An heliostat is made of:
- 2 motors
- 1 electronic board
- 1 light sensor
- some mechanics
- a mirror
What if could have 4 out of these 5 needed ingredients ready out-of-the-box, without need for mounting and calibrating, at a very low cost?
It's what would be possible if we'd just apply a mirror to... an ipcam!
A basic PTZ IpCam costs 40$ and it can be remotely controlled by sending to it simple URLs. And it "replies" by images.
So, turning a PTZ IPCam into an heliostat is just a matter of adding a mirror, writing a software to process the image and moving the camera depending on where the sun is in the image.

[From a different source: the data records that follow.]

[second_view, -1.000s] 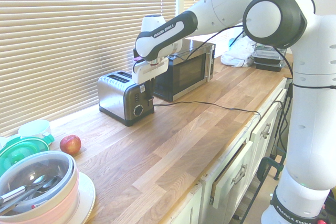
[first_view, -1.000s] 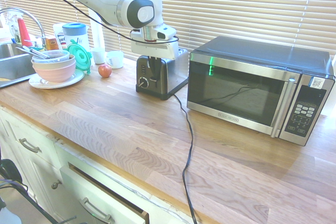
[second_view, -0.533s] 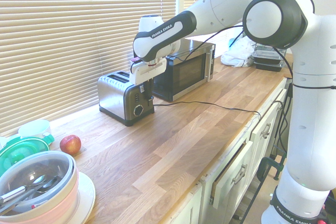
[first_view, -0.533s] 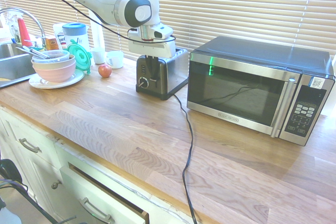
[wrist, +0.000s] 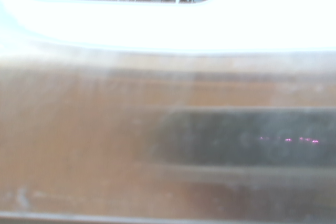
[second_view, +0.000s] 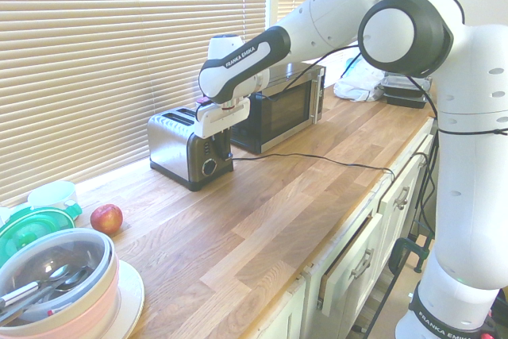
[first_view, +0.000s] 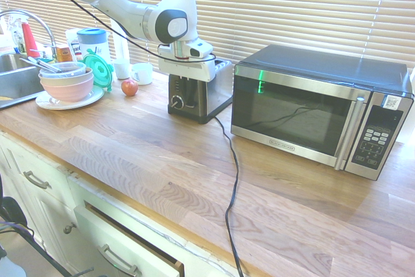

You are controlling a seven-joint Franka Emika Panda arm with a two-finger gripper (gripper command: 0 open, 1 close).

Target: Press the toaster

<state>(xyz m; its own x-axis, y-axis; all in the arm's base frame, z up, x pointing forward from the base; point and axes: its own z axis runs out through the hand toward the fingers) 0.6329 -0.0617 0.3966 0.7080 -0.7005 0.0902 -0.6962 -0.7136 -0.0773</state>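
Wooden desk (first_view: 162, 173), blinds (first_view: 279, 4) behind. End effector (first_view: 187, 89) found closed, at the black end panel of the toaster (second_view: 173, 147); seen from the second exterior view, toaster body extends toward ten o'clock from it.

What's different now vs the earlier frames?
The gripper has come down along the black end panel of the toaster, its white body now lower, near the toaster's top edge. The arm above it dropped too. Nothing visibly taken hold of or let go. Unchanged: toaster, microwave, apple, bowls.
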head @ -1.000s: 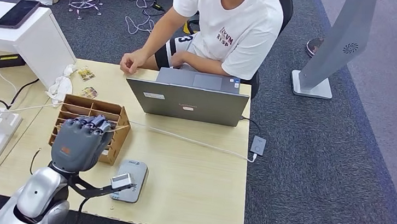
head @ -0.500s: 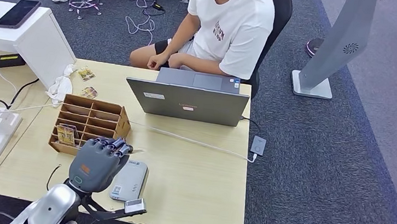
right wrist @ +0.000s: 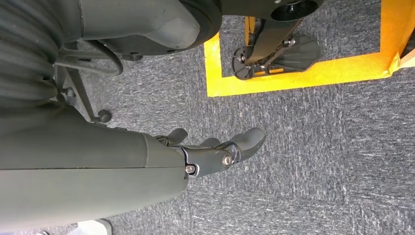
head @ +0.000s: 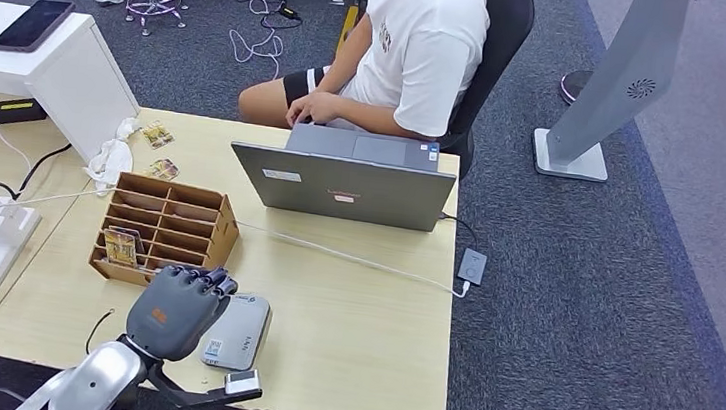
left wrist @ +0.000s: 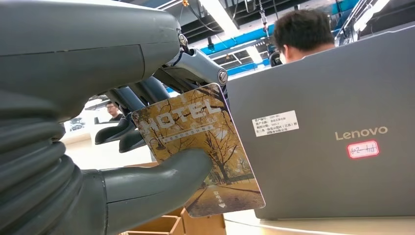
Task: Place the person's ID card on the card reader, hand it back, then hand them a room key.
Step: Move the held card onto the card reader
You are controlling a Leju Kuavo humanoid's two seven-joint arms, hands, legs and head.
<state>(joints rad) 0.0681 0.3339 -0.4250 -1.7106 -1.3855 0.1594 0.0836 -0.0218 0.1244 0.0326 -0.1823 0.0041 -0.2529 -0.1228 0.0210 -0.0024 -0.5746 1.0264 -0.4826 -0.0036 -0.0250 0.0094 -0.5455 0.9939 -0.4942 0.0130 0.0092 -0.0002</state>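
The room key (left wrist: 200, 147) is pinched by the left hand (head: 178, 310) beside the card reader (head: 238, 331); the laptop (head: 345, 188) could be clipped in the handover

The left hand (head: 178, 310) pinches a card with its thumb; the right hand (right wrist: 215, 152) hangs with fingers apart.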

I'll give it a try, but if in the meantime anybody wants to try it too, I found a couple of interesting links; I'll not post them as this is my first post and this could be interpreted as spam, so you can try looking for "Hack a 30 WiFi Pan Tilt Camera Video Audio
n" and "Using camera with processing.js
" to find useful tips.
I was not able to find a command to get from camera its position, so in case the sun is totally out of the image, a position reset is required: to do that, an initial camera position must be stored in one of the available camera memory locations, and when the sun is off, camera must be put in that position and then moved step by step until sun is detected.

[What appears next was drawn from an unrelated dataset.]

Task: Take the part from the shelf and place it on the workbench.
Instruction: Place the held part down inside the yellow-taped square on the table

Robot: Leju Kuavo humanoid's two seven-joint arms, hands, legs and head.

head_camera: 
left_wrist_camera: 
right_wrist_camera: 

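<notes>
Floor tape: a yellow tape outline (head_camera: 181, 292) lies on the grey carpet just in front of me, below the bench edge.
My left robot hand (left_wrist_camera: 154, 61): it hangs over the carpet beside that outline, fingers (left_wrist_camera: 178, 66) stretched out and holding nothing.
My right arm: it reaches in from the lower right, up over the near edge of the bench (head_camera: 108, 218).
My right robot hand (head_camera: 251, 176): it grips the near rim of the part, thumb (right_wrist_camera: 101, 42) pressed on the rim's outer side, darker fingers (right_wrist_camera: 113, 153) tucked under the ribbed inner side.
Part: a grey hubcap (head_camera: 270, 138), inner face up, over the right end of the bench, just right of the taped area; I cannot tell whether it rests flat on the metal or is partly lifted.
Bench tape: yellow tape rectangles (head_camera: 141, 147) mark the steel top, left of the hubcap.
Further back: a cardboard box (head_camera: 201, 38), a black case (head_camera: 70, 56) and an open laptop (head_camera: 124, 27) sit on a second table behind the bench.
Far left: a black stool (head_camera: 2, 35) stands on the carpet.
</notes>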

Once the sun angle is known, it's jusy a matter of trigonometry to properly position the camera/mirror.
Of course the mirror must be mounted on the camera in such a way that while it's reflecting light to proper place, sun remains inside camera field of view (more trigonometry...).
I also suggest covering camera objective by a darkening shield to avoid burning the CMOS sensor.
I wonder if anybody ever tried my idea already, or if I must start it from scratch... but I hope that at least trig calculations and formulas are already available somewhere! Any clue?